Place the butter in a med-large saucepan and melt over medium heat. Add the onion and garlic and sauté for 15 minutes, until the onion becomes nice and brown.
Stir in the flour and continue to cook for one minute.
Add the chicken stock, brandy, sage leaves, bay leaves, and 1 teaspoon of pepper and continue to stir (don't add salt yet because you want to see how salty your drippings are). Bring the mixture to a boil then lower the heat and simmer for 20 minutes, stirring occasionally.
Remove the gravy base from the heat and allow it to cool for one hour. Strain the cooled mixture through a fine-mesh sieve and set it aside or in the refrigerator if making it ahead of time.
If you are making the base ahead of time, cover the surface with plastic wrap to prevent a film from forming, and refrigerate until you are ready to use
Dripping and Finishing Steps
After your turkey has roasted, remove it from the roasting pan and allow it to rest. Pour the drippings from the roasting pan into a large saucepan. Use a spoon to scrape off as much of the cooked-on bits as you can (this is where the flavor is!) and also put them in the saucepan. Add the wine and stir over medium-high heat.
Pour the prepared base into the saucepan and stir until nice and thick. Taste to see if it needs any salt and pepper. Pour the gravy into a fat separator and allow the liquid to separate before putting it into a serving dish. This takes just a few minutes as it cools.
Place the gravy in a serving bowl or gravy dish and enjoy!
Store leftover gravy in a sealed container in the fridge for 3-4 days.

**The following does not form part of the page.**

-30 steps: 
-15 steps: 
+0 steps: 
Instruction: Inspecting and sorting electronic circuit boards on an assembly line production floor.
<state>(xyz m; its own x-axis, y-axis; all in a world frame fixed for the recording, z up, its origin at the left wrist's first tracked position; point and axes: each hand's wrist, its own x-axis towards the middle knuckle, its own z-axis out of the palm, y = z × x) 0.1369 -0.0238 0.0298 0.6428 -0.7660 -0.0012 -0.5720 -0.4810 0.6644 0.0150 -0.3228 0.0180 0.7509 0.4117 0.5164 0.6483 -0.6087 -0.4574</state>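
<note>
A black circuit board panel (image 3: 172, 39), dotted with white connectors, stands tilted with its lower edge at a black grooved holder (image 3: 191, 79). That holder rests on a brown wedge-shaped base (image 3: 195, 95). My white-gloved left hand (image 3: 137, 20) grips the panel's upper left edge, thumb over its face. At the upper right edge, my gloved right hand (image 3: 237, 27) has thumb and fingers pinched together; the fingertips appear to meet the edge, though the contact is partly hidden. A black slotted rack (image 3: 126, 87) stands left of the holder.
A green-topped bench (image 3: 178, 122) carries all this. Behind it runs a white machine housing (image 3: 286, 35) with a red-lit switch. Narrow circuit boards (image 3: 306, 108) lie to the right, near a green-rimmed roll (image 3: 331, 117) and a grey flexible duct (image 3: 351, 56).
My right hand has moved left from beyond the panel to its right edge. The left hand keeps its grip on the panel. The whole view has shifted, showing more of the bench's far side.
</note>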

You can make the base of the gravy ahead of time and keep it in the fridge until you are ready to go. I found this wasn't necessary because I had just the right amount of time to make everything while my turkey was resting.
Get as much of those burnt-on, black drippings off the bottom of your roasting pan as you can. Trust me, this is where the flavor is and once you stir it all up, all you will have is tasty gravy.
If you don't have sage or bay leaves, you can use other herbs. Try fresh thyme or parsley instead.
The alcohol in the brandy and wine cooks out of the gravy before serving However if you do not want to use one or both, you can leave them out. For the wine, just add another cup of stock instead.
If you are looking to cut down on sodium, you can use low-sodium stock and watch the added salt.
Don't worry if your gravy is a different color than you were expecting. The color depends on the herbs and spices you used when roasting your turkey.
A fat separator is a lifesaver. But, if you don't have one, let the liquid sit for a few minutes and allow the fat to separate and rise to the top. Take a baster and suck the top layer off. If you don't have a baster, use a spoon.